| WHAT IS REQUIRED |
Nothing but the lines from the one containing "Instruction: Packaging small" through the end of the data below should appear in the answer, each exact and free of pictures.

──────── DATA SUPPLIED

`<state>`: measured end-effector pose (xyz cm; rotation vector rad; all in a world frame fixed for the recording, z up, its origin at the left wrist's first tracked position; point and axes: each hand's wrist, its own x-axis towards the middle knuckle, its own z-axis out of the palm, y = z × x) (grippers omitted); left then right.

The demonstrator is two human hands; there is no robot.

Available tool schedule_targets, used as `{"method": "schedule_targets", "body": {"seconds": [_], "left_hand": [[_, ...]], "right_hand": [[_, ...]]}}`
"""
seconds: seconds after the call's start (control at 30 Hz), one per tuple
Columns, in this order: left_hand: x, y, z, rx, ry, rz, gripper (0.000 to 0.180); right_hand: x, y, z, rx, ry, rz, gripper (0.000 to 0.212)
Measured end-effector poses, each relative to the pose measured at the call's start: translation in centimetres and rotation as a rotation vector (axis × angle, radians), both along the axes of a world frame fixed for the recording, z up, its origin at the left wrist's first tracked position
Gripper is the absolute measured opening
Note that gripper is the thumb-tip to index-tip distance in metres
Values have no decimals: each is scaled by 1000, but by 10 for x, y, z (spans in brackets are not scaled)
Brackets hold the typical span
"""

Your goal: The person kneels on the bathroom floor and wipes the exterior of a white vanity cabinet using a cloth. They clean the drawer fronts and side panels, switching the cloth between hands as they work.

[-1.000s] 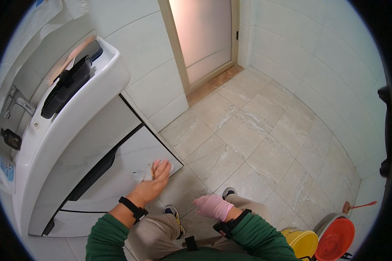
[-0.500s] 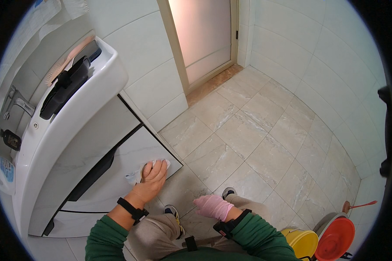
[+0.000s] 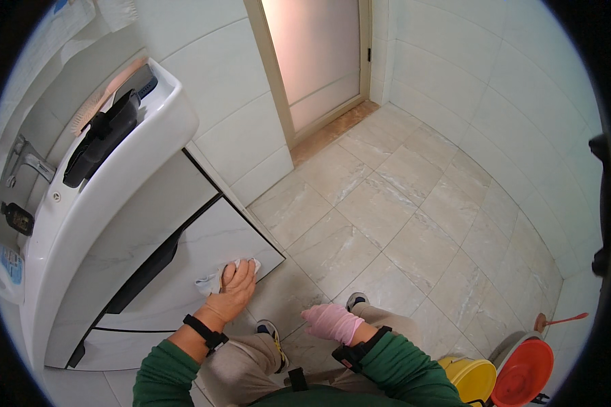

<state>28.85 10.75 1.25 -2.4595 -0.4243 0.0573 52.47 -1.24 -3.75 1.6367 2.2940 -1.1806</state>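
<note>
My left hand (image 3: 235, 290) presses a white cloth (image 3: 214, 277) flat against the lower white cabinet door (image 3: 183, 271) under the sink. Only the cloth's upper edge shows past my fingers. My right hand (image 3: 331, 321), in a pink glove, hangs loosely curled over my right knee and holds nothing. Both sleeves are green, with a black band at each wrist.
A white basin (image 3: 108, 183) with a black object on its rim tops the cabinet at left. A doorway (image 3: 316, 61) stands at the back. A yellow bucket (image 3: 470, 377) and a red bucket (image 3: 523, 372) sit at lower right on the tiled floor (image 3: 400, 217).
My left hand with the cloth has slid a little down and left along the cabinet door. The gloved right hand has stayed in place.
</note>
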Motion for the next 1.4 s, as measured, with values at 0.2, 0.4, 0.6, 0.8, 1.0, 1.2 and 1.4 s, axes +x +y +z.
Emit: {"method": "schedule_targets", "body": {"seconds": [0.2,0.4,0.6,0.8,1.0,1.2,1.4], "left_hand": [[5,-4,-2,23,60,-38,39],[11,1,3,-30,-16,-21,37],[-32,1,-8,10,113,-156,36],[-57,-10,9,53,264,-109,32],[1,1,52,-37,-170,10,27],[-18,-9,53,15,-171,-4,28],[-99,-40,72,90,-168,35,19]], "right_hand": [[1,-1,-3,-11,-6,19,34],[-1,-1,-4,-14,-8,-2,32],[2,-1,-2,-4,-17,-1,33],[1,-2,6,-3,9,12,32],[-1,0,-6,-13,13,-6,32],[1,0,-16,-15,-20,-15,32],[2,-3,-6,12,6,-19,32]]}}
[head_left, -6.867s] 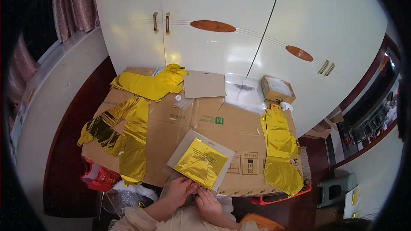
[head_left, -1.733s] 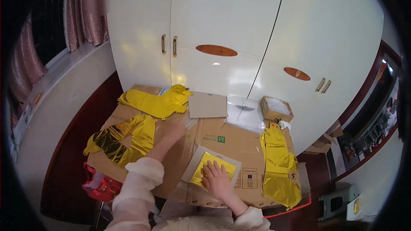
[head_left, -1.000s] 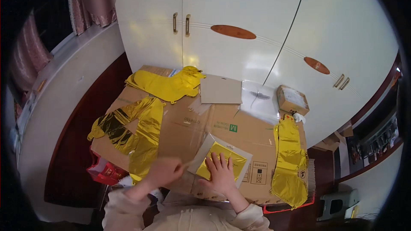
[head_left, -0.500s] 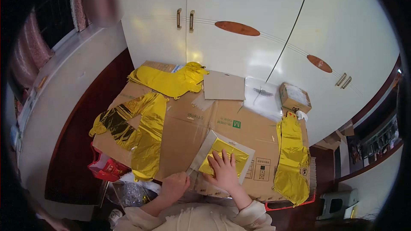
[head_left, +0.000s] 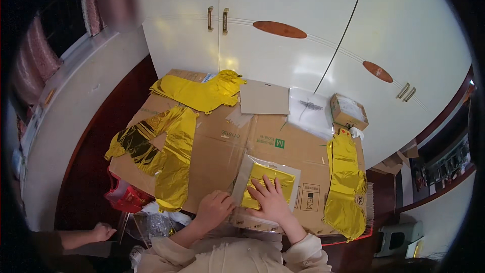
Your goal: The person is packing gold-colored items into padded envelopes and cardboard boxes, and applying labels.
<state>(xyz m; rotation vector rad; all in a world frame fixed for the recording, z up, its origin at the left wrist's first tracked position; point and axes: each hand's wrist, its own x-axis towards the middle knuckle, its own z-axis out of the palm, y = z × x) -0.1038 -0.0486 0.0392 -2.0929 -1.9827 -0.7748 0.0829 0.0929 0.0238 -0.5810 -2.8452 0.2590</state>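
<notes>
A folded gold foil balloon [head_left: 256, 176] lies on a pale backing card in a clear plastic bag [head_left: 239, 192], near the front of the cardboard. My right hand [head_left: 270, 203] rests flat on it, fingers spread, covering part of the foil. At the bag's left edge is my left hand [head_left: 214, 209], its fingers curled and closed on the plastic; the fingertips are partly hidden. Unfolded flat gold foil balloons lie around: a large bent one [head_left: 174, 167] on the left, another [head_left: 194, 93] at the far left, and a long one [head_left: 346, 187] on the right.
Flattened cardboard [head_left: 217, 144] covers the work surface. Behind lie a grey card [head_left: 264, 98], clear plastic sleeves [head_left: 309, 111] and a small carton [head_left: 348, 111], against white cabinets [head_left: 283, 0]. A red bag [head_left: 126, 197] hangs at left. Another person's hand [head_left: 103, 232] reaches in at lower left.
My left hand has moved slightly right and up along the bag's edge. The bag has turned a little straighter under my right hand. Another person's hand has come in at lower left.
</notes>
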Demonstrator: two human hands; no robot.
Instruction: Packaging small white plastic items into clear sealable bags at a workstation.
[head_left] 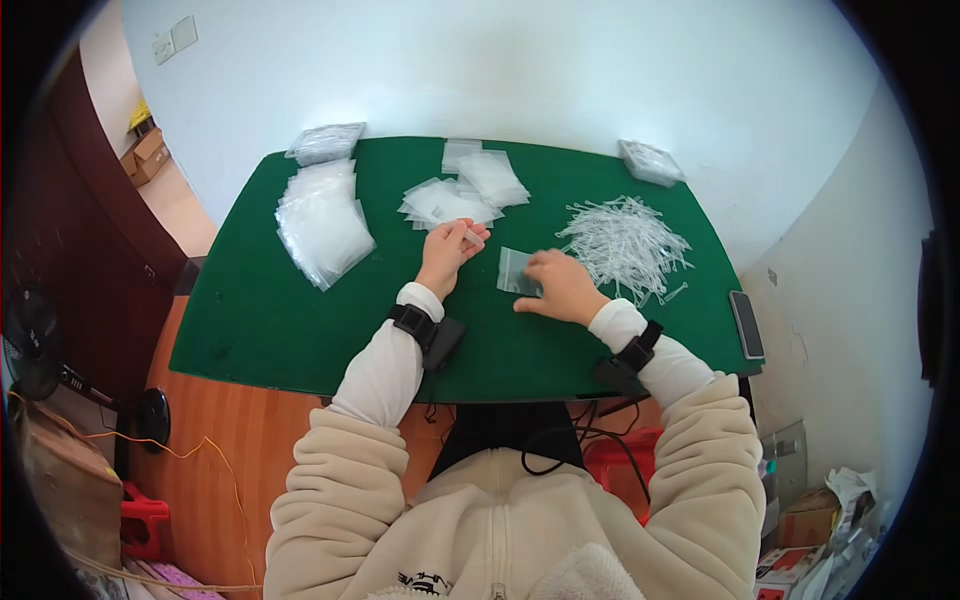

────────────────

| PROBLEM SOLUTION |
Instruction: Packaging small white plastic items into clear sealable bags at a workstation.
[head_left] 

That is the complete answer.